* The task: A complete and exact copy of the data below is required.
Data Block Start
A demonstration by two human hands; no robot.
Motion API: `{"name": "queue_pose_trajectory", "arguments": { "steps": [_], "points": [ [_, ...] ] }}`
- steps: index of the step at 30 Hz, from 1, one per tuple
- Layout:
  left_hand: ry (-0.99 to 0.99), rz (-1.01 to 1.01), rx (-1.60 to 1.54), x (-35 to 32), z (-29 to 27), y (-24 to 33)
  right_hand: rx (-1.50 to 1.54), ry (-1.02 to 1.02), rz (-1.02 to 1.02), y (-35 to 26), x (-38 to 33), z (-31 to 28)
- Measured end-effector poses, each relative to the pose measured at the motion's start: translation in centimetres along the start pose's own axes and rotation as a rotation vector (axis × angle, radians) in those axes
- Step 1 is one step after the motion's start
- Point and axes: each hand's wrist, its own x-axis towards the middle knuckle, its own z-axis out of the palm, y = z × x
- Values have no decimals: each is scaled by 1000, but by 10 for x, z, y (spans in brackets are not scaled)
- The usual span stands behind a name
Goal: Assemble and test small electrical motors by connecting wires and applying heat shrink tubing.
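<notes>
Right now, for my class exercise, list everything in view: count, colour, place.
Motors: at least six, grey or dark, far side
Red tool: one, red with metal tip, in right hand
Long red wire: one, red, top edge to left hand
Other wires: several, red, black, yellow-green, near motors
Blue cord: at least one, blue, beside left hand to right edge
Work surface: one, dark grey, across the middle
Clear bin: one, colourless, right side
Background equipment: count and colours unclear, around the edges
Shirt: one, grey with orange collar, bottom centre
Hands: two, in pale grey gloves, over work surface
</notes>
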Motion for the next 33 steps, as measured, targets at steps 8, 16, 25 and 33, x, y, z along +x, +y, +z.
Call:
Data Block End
* Answer area:
A demonstration by two human hands; no robot.
Motion API: `{"name": "queue_pose_trajectory", "arguments": { "steps": [_], "points": [ [_, ...] ] }}`
- steps: index of the step at 30 Hz, from 1, one per tuple
- Layout:
  left_hand: ry (-0.99 to 0.99), rz (-1.01 to 1.01), rx (-1.60 to 1.54), x (-35 to 32), z (-29 to 27), y (-24 to 33)
  right_hand: rx (-1.50 to 1.54), ry (-1.02 to 1.02), rz (-1.02 to 1.02), y (-35 to 26), x (-38 to 33), z (-31 to 28)
- Measured end-effector poses, each relative to the pose measured at the motion's start: translation in centimetres along the start pose's own axes and rotation as a rotation vector (axis × angle, radians) in those axes
- Step 1 is one step after the motion's start
- Point and axes: each hand's wrist, its own x-axis towards the middle knuckle, its own z-axis out of the palm, y = z × x
- Values have no decimals: each is scaled by 1000, but by 10 for x, z, y (spans in brackets are not scaled)
- The usual span stands behind a name
Goal: Assemble and test small electrical motors by connecting wires and applying heat shrink tubing.
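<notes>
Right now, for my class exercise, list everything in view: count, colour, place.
Motors: at least six, grey or dark, far side
Red tool: one, red with metal tip, in right hand
Long red wire: one, red, top edge to left hand
Other wires: several, red, black, yellow-green, near motors
Blue cord: at least one, blue, beside left hand to right edge
Work surface: one, dark grey, across the middle
Clear bin: one, colourless, right side
Background equipment: count and colours unclear, around the edges
Shirt: one, grey with orange collar, bottom centre
Hands: two, in pale grey gloves, over work surface
</notes>
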Motion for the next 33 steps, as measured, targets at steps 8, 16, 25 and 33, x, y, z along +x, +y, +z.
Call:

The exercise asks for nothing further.